Le conflit entre la FIBA et l’Euroligue a conduit la FIBA à ne pas sélectionner d’arbitre Euroligue pour l’Eurobasket 2017. Renaud Geller n’était pas donc pas présent, ni aucun arbitre belge. Par contre, il y avait un commissaire de table belge, et il a eu droit à de beaux matches : Patrick Flament, très minutieux, a notamment contrôlé le bon déroulement des deux matches-phares en huitièmes de finale, Lituanie-Grèce et Turquie-Espagne. Un autre officiel belge était présent, d’abord à Tel Aviv puis à Istanbul pour la phase finale : Johnny Jacobs était instructeur des arbitres. Et, bien sûr, Cyriel Coomans – vice-président de FIBA Europe – était aux premières loges. C’est lui qui a remis les médailles au « cinq majeur » du tournoi.

La plupart des arbitres qui ont sifflé à l’Eurobasket 2017 étaient italiens ou originaires d’Europe de l’Est, mais certains étaient venus d’autres continents : un Japonais, un Philippin, un Portoricain, un Canadien, un Argentin, un Brésilien (qui était sifflet n°1 lors de la finale)…

Il faut dire que ce Championnat d’Europe s’est lui-même disputé, pour moitié, en Asie : la Fenerbahçe Arena est située dans la partie asiatique d’Istanbul et Israël ne fait pas davantage partie, à notre connaissance, du Vieux Continent.

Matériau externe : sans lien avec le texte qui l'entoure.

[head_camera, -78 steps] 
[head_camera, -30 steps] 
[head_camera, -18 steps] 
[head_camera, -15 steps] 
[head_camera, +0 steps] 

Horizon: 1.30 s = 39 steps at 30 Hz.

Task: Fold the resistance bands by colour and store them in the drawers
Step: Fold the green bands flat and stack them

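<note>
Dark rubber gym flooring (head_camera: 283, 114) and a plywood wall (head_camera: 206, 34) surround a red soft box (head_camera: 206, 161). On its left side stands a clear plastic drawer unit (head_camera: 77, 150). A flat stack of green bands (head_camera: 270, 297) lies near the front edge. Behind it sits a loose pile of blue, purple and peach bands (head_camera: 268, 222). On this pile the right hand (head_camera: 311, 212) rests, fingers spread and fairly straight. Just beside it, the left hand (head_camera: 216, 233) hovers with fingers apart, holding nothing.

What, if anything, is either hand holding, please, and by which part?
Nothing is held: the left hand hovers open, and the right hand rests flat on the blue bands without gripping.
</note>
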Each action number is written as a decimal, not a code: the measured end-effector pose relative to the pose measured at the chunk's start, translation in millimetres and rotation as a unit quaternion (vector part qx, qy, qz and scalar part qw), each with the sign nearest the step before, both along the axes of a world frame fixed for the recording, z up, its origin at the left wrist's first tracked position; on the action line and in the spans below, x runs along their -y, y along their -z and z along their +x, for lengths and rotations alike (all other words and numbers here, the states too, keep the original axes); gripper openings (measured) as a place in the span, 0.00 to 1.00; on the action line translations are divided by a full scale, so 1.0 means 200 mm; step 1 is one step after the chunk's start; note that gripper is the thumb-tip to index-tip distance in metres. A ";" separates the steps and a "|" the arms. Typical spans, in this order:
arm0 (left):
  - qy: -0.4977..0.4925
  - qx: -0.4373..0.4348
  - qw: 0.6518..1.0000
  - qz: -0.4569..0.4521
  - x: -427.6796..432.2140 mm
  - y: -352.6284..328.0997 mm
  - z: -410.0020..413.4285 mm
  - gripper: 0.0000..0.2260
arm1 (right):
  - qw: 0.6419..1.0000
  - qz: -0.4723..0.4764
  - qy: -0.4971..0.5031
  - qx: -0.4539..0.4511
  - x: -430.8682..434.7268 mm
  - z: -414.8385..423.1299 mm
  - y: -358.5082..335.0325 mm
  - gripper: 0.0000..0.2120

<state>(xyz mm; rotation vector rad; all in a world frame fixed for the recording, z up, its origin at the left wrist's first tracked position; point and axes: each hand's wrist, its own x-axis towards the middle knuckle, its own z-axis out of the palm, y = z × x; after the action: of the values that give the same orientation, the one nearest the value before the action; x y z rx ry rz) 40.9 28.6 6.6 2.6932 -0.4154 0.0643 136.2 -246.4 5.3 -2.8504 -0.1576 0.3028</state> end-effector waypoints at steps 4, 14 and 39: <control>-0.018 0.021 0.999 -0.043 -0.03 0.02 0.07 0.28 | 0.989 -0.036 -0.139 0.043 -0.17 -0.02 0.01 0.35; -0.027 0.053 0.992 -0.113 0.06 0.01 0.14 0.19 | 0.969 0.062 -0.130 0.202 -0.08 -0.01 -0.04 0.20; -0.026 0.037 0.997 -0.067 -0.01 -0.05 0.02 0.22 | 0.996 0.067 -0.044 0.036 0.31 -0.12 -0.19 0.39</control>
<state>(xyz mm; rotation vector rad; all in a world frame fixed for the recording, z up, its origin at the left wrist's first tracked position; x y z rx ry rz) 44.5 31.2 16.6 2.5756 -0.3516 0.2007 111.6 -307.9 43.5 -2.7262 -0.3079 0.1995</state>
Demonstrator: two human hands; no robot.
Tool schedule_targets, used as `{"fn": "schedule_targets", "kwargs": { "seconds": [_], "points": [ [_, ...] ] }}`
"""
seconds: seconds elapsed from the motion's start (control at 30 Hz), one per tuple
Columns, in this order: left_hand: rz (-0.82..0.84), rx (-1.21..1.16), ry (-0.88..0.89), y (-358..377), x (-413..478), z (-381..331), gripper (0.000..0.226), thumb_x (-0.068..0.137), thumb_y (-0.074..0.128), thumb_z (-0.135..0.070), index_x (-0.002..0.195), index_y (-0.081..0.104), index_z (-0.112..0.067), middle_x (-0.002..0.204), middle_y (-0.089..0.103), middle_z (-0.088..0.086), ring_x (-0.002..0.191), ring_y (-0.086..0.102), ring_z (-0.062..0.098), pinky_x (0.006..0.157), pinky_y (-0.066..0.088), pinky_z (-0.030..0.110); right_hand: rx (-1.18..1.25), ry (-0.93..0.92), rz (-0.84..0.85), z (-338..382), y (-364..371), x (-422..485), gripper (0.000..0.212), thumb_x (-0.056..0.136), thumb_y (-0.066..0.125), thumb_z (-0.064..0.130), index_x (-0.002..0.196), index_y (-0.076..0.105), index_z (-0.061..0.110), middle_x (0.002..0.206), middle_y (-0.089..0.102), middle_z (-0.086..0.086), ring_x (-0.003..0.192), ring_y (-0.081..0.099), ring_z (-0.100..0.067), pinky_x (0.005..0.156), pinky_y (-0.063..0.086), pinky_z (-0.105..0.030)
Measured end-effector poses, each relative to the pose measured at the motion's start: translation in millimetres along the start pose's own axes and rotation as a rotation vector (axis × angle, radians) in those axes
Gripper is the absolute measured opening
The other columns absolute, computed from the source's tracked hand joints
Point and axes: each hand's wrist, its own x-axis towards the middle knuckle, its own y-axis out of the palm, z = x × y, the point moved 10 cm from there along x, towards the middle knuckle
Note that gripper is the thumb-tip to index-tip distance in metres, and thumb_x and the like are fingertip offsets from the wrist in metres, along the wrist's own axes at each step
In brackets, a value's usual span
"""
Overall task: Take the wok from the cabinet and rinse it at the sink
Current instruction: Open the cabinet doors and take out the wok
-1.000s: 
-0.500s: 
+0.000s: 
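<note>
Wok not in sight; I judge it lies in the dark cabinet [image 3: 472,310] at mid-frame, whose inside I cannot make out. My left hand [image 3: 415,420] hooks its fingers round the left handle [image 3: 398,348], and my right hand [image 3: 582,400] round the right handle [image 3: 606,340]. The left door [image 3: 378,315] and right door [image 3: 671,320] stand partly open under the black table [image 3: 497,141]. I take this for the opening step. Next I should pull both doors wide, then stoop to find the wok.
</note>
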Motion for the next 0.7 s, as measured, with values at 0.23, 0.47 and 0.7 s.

10.  D’une ville à taille humaine à une métropole tentaculaire

Lors de leurs trois dernières participations à l’Euro, les Belgian Lions avaient joué dans des villes à taille humaine : Klaipeda en 2011, Ljubljana en 2013, Riga en 2015. Il y régnait une atmosphère festive et bon enfant : des fan-zones dans le centre-ville, des activités autour de la salle, une Belgian House mise sur pied par notre fédération. Rien de tout cela à Istanbul, une métropole tentaculaire de 17 millions d’habitants. Les deux salles utilisées (la Fenerbahçe Arena pour la phase de poule et la salle Sinan Erdem pour la phase finale) étaient deux magnifiques arènes ultra-modernes, mais elles étaient entourées de grillages, et la police et l’armée étaient omniprésentes. La sécurité était la principale priorité, et c’est logique dans le contexte actuel car Istanbul a été particulièrement touchée par les attentats. Même les joueurs devaient passer leur sac dans le détecteur de métaux en entrant dans la salle. Et lorsque le président Recep Tayyip Erdogan vient saluer l’équipe turque à l’entraînement avant le début du tournoi, là, tout était carrément bloqué.